Low mortgage rates continued to provide support to residential building activity. The firstquarter average for total housing starts was the strongest quarterly reading in a year despite a
March decline in starts that might have been exaggerated by unusual weather patterns. In
addition, sales of new and existing homes remained brisk through March. New home sales
reached a new high in March, and sales of existing homes were only a little below their
record high in June 1999.
Against the background of a sluggish economy and deteriorating earnings, business capital
spending on equipment and software declined somewhat further in the first quarter. Increased
purchases of cars and trucks were among the few areas of strength in business equipment
expenditures; elsewhere, outlays for high-tech equipment decreased on a quarterly basis for
the first time since the 1990 recession, and spending for equipment such as industrial
machinery changed little. Moreover, recent data on orders for nondefense capital goods
suggested that some further slippage in future spending for equipment was likely.
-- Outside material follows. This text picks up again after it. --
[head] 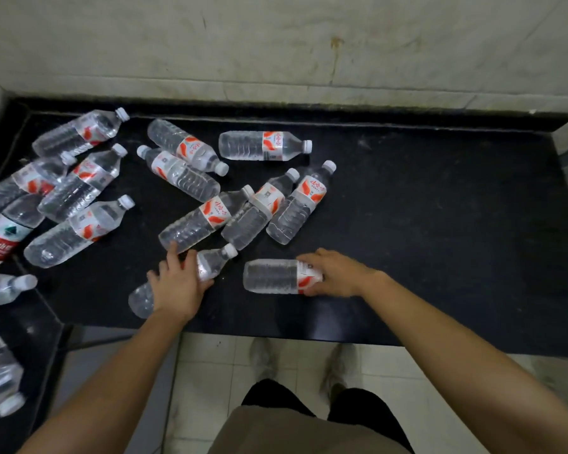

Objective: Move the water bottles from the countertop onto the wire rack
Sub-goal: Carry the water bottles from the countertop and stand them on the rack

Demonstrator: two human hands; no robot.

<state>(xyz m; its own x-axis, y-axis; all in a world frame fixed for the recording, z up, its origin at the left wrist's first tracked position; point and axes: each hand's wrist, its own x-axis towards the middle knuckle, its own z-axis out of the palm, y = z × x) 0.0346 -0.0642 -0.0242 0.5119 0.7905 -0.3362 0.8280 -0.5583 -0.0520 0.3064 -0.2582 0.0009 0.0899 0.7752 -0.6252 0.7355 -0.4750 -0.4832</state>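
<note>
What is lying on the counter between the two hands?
In the head view, only the neck and white cap of the bottle under the left hand and bare black countertop separate it from the right hand.

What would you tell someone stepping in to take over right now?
Left hand: closed over a lying bottle near the front edge.
Right hand: gripping the label end of another lying bottle.
Both bottles are still on the black countertop.
Many other bottles lie scattered on the left half, including a red-labelled bottle.
The wire rack is not in view, so nothing shows as moved.
Left: carry all bottles over.
</note>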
By
contrast, nonresidential construction continued to expand briskly; expenditures for oil and
gas exploration surged in the first quarter, and nonresidential building activity continued at a
rapid pace, with sizable gains recorded for most major categories of buildings.
Business inventories on a book-value basis fell steeply further in March, with roughly half of
the decline reflecting a runoff of motor vehicle stocks at the wholesale and retail levels.
Despite the sharp liquidation of inventories in the manufacturing sector in February and
March, the aggregate inventory-shipments ratio for that sector edged higher in March to a
level well above that of a year ago. In the wholesale trade sector, aggregate stocks dropped
somewhat on balance in the first quarter and the sector's stock-sales ratio edged lower;
nonetheless, the sector's ratio in March also was above its level of a year earlier. Retail
inventories ran off in February and March after a small January rise, and the sector's
inventory-sales ratio decreased somewhat on balance to around the middle of its range for the
past twelve months.
The U.S. trade deficit in goods and services narrowed considerably in February, reflecting a
further rise in the value of exports and a sharp drop in the value of imports. The average
deficit for the first two months of the year was smaller than that for the fourth quarter.
Nonetheless, exports for the January-February period were below the fourth-quarter average,
with notable declines occurring in automotive products, industrial supplies, and
semiconductors. The slowdown in imports in January-February was broadly spread across
trade categories, with the largest decreases occurring in automotive products, high-tech
goods, and oil. Recent information indicated that economic activity in the foreign industrial
countries had decelerated since the fourth quarter. Expansion in the euro area, the United
Kingdom, and Canada appeared to have slowed significantly, while the Japanese economy
seemed to have faltered after a brief rebound late last year. In addition, economic growth in
the major developing countries had softened markedly, with the slowdown in most of those
countries reflecting weaker external demand.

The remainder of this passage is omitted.